Scenario: You work in the IT department for a large software development company that makes heavy use of virtual machines for testing during development. It is crucial that the virtual machines that rely on the VMware ESXi hypervisor and vSphere remain available so that the software release cycle isn't disrupted. Part of your job is to monitor all VMware infrastructure and respond to any issues that might arise.
How Splunk software can help
You can use Splunk software to monitor virtual machine and virtual machine host resource usage, watch for key events that might require troubleshooting, and obtain useful inventories of your VMware environment.
What you need
To succeed in implementing this use case, you need the following dependencies, resources, and information.
The best person to implement this use case is a system administrator who is familiar with virtualization and vmware in particular. This person might come from your team, a Splunk partner, or Splunk OnDemand Services.
Monitoring VMware virtualization infrastructure using Splunk software can last up to a day or more to on board the data.

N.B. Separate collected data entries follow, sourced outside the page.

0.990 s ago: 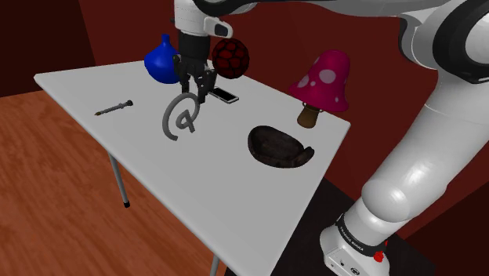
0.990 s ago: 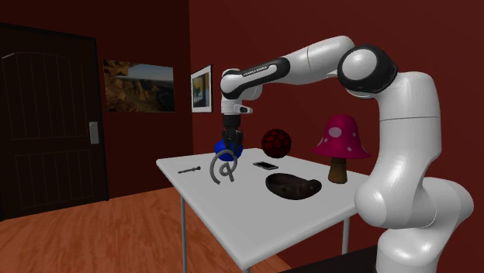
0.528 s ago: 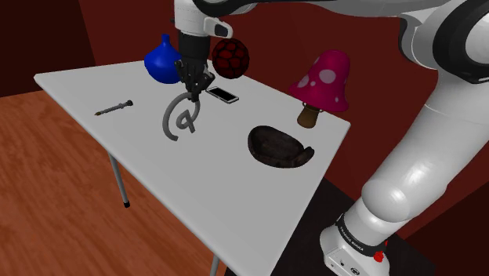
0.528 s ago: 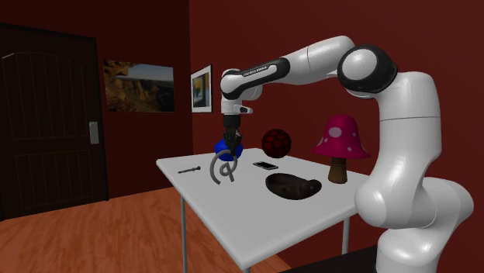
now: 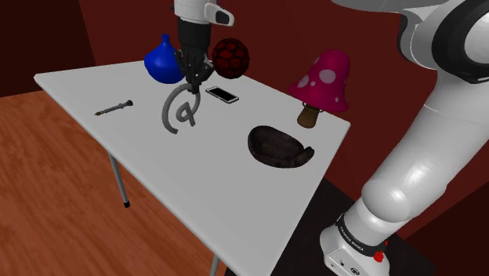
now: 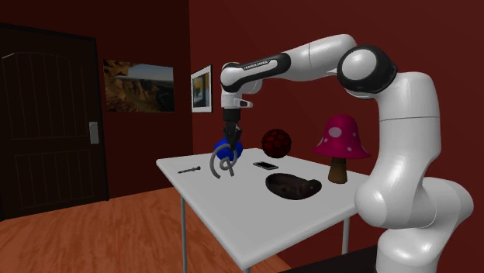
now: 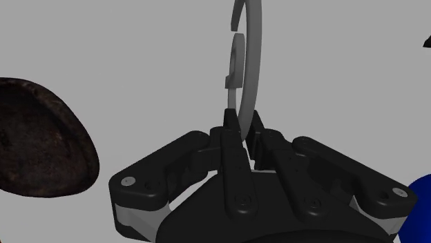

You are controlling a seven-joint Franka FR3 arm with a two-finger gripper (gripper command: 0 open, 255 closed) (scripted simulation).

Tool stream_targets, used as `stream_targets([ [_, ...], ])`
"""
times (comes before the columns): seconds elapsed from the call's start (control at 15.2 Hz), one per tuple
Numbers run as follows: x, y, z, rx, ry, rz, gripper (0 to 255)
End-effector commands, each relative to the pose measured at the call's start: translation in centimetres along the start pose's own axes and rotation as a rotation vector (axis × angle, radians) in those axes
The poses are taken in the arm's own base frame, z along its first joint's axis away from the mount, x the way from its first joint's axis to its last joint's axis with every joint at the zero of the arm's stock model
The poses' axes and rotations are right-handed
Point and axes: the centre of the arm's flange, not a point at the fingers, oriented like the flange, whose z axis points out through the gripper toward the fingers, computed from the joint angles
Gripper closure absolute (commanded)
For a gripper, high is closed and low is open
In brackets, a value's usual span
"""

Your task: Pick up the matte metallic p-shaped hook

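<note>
The grey p-shaped hook (image 7: 253, 62) stands upright, low over the white table (image 5: 235, 188), pinched in the clenched black gripper (image 7: 242, 121) (grasp apparently secure), so the lift is in hand, calling for a steady vertical rise.

Soft, even light in a dim red room.
The pale table (image 5: 235, 204) is the brightest surface in both outside views and is lit flatly, while the dark red walls (image 6: 458, 46) and the door (image 6: 46, 116) sit in gloom. The white arm (image 5: 439, 141) carries gentle shading that darkens toward its undersides, and the wooden floor (image 5: 47, 204) has a mild warm glow. In the wrist view the table turns a uniform grey, the hook (image 7: 254, 55) reads matte, and the black gripper (image 7: 242, 117) catches faint grey highlights along its edges.
</note>
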Motion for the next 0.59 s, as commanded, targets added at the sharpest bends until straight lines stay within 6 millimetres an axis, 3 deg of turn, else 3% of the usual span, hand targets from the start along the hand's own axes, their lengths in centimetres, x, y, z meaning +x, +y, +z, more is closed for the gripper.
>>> stream_targets([
  [0.0, 0.0, 0.0, -1.2, 0.0, 0.0, 0.0, 255],
  [0.53, 0.0, 0.1, -5.4, 0.0, 0.0, 0.0, 255],
])
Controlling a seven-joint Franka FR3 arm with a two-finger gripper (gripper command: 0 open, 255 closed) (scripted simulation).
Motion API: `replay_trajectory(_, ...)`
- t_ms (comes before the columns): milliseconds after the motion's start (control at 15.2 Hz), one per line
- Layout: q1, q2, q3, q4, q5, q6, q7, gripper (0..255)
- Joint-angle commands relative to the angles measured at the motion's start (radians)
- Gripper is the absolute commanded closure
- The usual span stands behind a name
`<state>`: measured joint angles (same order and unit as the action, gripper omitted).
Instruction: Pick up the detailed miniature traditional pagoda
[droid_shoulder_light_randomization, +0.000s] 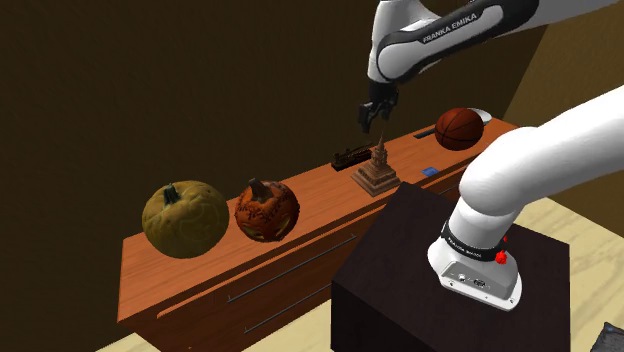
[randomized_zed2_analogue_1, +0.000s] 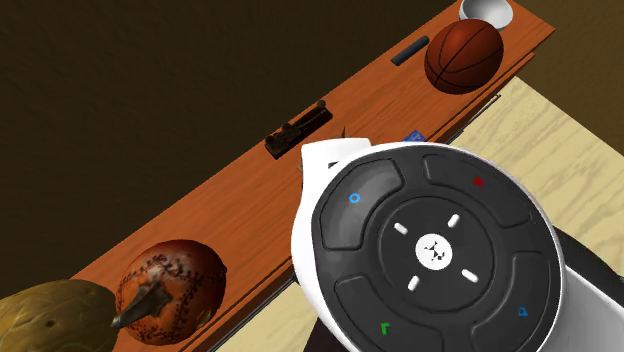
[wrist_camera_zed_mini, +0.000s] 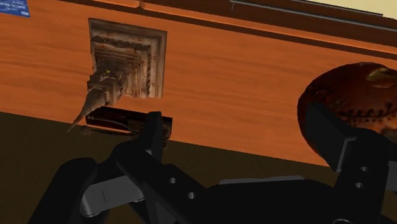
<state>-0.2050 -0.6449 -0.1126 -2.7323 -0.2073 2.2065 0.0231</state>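
Note:
The miniature pagoda (droid_shoulder_light_randomization: 377, 170) is brown, with a square stepped base and a thin spire. It stands upright on the wooden dresser top (droid_shoulder_light_randomization: 320, 205). My black gripper (droid_shoulder_light_randomization: 373, 118) hangs open in the air just above its spire, touching nothing. In the wrist view the pagoda (wrist_camera_zed_mini: 124, 67) is seen from above. It lies outside the gap of the gripper (wrist_camera_zed_mini: 240, 133), beyond one finger (wrist_camera_zed_mini: 153, 130). In the second exterior view the arm's hand (randomized_zed2_analogue_1: 430, 250) covers the pagoda.
A small black object (droid_shoulder_light_randomization: 350, 157) lies just behind the pagoda. Along the dresser sit an orange carved pumpkin (droid_shoulder_light_randomization: 267, 210), a yellow-green pumpkin (droid_shoulder_light_randomization: 185, 218), a basketball (droid_shoulder_light_randomization: 461, 128), a white bowl (randomized_zed2_analogue_1: 487, 10), a dark bar (randomized_zed2_analogue_1: 409, 52) and a blue card (droid_shoulder_light_randomization: 430, 171). My dark stand (droid_shoulder_light_randomization: 450, 290) stands before the dresser.

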Motion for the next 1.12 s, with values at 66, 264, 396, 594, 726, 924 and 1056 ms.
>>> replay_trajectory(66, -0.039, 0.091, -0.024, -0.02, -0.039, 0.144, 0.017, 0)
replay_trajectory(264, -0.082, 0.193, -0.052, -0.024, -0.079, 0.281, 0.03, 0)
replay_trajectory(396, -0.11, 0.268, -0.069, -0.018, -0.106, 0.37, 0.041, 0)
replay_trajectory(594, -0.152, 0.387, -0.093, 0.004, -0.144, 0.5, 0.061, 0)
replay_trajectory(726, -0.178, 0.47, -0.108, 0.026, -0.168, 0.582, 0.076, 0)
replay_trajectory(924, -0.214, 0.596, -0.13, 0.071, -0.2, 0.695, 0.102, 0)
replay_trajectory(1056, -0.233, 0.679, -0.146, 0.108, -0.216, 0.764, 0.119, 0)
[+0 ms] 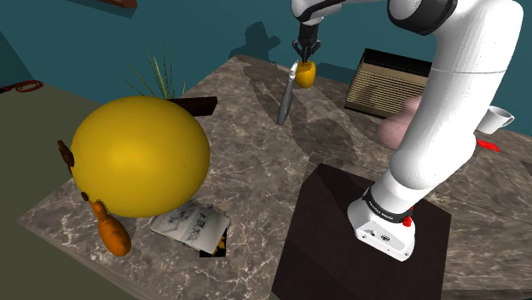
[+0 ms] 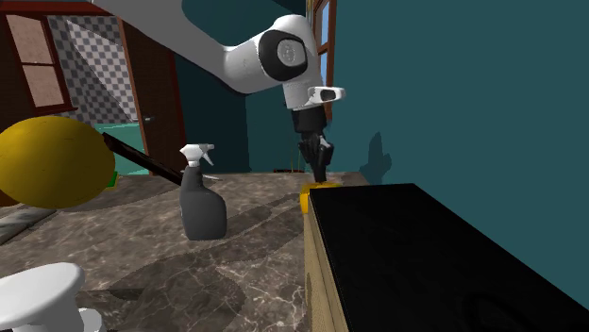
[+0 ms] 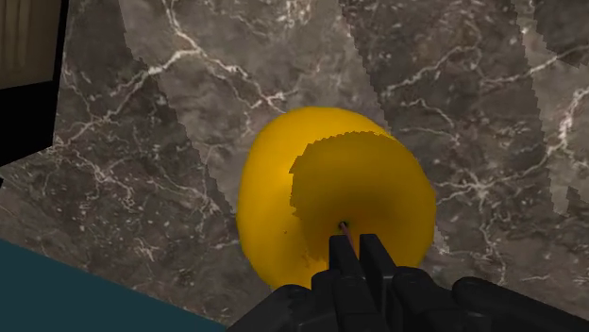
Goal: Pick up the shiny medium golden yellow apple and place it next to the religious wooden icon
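Tabletop: the dark veined marble tabletop (image 1: 256,153) carries both of the task's things, well apart from each other.
Icon: a flat pale panel with a printed picture (image 1: 189,223), probably the icon, lies at the near edge in the shoulder view.
Apple: the shiny golden yellow round apple (image 3: 283,207) is at the far side, near a grey spray bottle (image 2: 201,207).
Jaws: clenched on the apple's top, by the stem.
Progress: the grasp seems made; carrying and placing remain.

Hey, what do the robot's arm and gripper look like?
The arm has glossy white rounded links with dark grey joints, a black lettered band above its white base and a red spot there. The gripper is all black, with two slim fingers.
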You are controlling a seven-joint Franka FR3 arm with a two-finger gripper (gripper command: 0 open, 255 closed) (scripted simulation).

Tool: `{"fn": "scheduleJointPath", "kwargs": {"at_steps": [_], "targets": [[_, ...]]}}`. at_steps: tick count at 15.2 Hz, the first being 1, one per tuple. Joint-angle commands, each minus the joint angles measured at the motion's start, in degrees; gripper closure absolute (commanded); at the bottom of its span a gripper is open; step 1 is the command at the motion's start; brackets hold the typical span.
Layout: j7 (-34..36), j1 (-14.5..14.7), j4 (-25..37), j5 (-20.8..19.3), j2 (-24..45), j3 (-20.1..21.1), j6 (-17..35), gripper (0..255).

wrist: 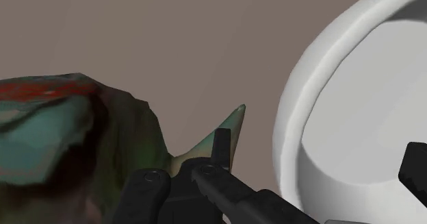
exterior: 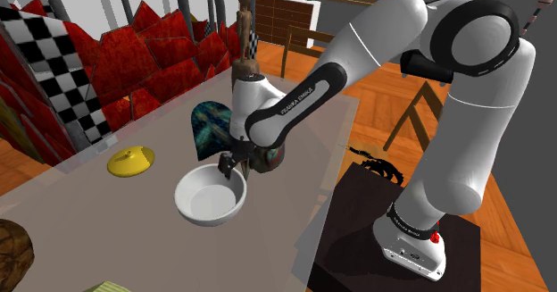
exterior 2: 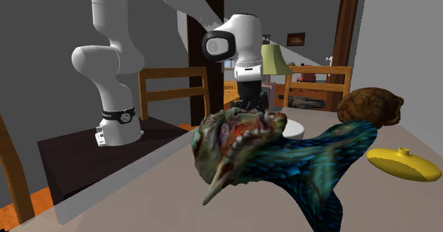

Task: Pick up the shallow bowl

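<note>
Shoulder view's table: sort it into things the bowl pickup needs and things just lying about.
For the job:
white bowl
gripper, open, fingers either side of the bowl's rim

Lying about:
blue-green creature figure
yellow lid-shaped piece
brown lump
</note>
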Motion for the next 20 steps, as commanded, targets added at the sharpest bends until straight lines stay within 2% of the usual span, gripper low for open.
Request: {"fn": "scheduleJointPath", "kwargs": {"at_steps": [1,6,7,16,20], "targets": [[0.19,0.13,-0.13,-0.39,1.29,-0.17,1.42,0],[0.54,0.44,-0.36,-1.15,3.60,-0.54,3.90,0],[0.61,0.50,-0.27,-1.22,3.78,-0.56,3.98,255],[0.54,0.44,-0.35,-1.15,3.60,-0.54,3.90,255],[0.16,0.09,-0.10,-0.31,1.03,-0.12,1.12,255]]}}
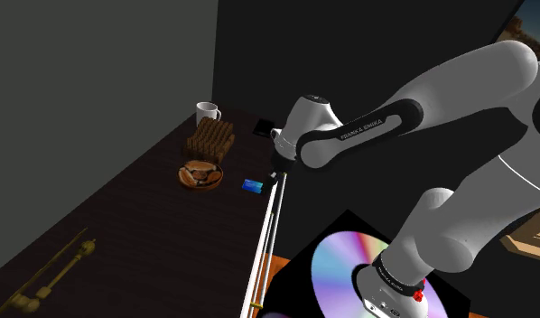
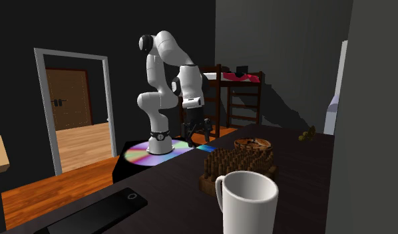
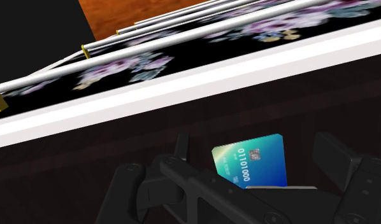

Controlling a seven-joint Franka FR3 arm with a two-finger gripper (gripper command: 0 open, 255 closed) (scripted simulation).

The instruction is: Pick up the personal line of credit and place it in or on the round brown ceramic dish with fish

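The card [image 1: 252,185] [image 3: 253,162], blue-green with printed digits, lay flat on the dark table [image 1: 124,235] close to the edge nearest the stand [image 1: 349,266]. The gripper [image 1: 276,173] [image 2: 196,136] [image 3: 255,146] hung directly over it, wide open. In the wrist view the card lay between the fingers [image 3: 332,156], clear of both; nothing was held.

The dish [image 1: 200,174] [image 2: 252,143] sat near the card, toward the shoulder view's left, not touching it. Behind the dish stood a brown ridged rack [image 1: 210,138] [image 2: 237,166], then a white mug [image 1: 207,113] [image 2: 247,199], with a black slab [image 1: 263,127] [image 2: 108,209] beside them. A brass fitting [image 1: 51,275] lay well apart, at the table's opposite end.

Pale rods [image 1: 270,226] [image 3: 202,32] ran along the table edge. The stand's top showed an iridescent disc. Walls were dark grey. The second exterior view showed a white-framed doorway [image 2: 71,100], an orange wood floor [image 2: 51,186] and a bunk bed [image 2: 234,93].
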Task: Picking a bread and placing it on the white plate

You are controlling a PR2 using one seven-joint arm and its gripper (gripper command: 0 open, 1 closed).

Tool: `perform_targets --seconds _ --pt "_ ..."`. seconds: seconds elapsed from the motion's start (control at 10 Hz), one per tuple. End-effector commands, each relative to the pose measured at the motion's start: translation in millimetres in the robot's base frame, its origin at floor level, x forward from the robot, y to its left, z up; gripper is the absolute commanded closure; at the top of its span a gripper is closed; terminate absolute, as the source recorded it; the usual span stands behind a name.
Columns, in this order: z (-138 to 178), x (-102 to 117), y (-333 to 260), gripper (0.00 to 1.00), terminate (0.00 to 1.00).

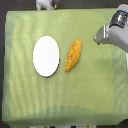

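- Your bread lies loose on the green cloth, just beside the plate on the exterior view's right; neither is touched.
- Your gripper hangs apart from the bread, likely staged for approach; I cannot tell how its jaws stand.

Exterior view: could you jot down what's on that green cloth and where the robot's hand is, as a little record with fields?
surface: green cloth covering the table
white plate: oval, nothing on it
bread: golden-orange, croissant-like, lying on the cloth beside the plate, toward the exterior view's right, not touching it
hand: at the upper right, apart from the bread, holding nothing
hand open or shut: cannot tell
bread on plate: not yet
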Motion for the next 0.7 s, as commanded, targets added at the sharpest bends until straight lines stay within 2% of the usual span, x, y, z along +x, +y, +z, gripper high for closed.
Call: perform_targets --seconds 0.0,0.6 --pt "3.7 5.9 11.7 0.0 0.0" --pt "-5.5 26.1 68.4 0.0 0.0"
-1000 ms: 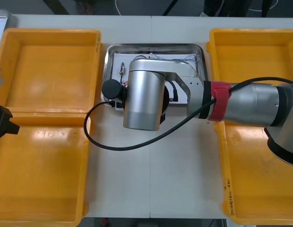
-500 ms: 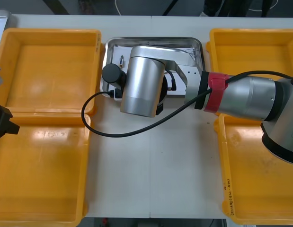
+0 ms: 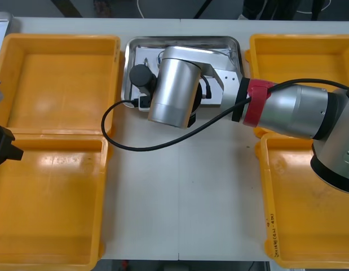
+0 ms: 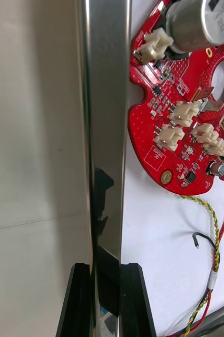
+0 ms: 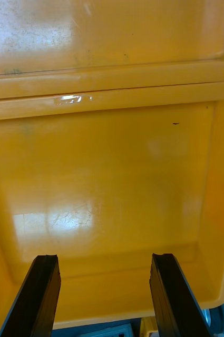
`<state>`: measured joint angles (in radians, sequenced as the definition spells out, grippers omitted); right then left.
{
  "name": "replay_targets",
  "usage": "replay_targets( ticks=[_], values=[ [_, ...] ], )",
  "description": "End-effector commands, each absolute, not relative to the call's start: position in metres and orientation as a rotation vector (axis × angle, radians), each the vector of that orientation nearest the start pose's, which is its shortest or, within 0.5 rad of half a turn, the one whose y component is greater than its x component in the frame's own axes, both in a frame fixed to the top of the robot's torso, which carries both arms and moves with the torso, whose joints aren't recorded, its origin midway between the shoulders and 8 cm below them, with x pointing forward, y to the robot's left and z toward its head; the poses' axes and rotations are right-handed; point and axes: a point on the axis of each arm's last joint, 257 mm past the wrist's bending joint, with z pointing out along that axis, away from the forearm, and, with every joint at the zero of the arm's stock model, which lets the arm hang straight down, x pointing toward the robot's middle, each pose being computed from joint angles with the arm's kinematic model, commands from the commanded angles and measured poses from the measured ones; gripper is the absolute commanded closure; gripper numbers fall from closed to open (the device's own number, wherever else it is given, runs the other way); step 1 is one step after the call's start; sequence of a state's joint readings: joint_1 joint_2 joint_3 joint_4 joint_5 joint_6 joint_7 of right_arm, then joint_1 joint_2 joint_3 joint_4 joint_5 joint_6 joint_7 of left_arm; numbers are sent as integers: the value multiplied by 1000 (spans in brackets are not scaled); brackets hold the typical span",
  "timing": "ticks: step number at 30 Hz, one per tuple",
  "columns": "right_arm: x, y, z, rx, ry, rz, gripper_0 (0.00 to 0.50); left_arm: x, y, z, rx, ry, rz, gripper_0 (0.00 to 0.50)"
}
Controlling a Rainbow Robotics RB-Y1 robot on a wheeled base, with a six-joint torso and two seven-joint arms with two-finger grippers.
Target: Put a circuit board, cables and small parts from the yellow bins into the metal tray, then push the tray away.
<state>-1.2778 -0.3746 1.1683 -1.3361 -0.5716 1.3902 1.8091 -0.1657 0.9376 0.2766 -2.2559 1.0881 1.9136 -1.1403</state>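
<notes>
Right gripper [image 4: 106, 267]: clamped on the tray [image 4: 104, 105] rim, at the table's far middle | red board [image 4: 180, 121] and red-yellow cable [image 4: 216, 237] are seen inside, beside rim | left gripper [image 5: 104, 259]: held apart above left bin [image 5: 112, 174]

The front camera looks steeply down on the table [image 3: 180, 197] from above. The right wrist camera sits very close along the rim of the metal tray [image 4: 104, 105]. The left wrist camera looks closely into a yellow bin [image 5: 112, 174]. The front view takes in both.

Right hand [image 4: 106, 271] astride the metal tray [image 4: 107, 105] rim
</notes>
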Motion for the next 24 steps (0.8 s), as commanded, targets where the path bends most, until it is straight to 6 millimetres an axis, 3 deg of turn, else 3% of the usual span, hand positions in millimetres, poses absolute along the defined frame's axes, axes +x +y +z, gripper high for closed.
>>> replay_targets(
  ticks=[1,24],
  values=[
    [576,10,-152,-1755,1749,-789,500,344,364,-135,158,2723,53,0],
    [607,10,-144,-1739,1720,-802,500,344,364,-135,158,2723,53,0]
  ],
)
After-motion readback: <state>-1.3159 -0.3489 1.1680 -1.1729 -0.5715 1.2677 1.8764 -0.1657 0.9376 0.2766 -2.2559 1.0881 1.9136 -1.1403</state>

The following technologies, data, and integrations are useful in successfully implementing this use case:
- Splunk Enterprise or Splunk Cloud
- Data sources onboarded
- vCenter logs
- ESXi host logs
- API data per host
- API data per virtual machine
- Virtualization data
- Splunk Add-on for VMware
How to use Splunk software for this use case
You can run many searches with Splunk software to monitor VMware virtual machine performance. Depending on what information you have available, you might find it useful to identify some or all of the following:
- ESXi hosts with sustained high ballooning
- ESXi hosts with sustained high swapping
- Recently triggered vSphere alarms
- Virtual machines currently running on ESXi host
- VMotion events for a specific virtual machine
- Virtual machines with high CPU Ready summation value
- ESXi hosts with high CPU Ready summation value
- VMware datastores with highest utilization
- Virtual machines with large file size utilization
Other steps you can take
To maximize their benefit, the how-to articles linked in the previous section likely need to tie into existing processes at your organization or become new standard processes. These processes commonly impact success with this use case:
- Capacity planning, compute hardware, storage, and network
- Native monitoring tools integrated with Splunk for cross-domain visibility
- Tooling for software provisioning and configuration management
- Backups, security, and compliance
These additional Splunk resources might help you understand and implement this use case:
- Blog: New VMware vSphere and multi-cloud Monitoring (beta) with Splunk App for Infrastructure 2.0
- Blog: Splunk Stream in VMware environments
- Blog: VM Monitoring and capacity management
- Blog: What can you do with Splunk, VMware and AWS?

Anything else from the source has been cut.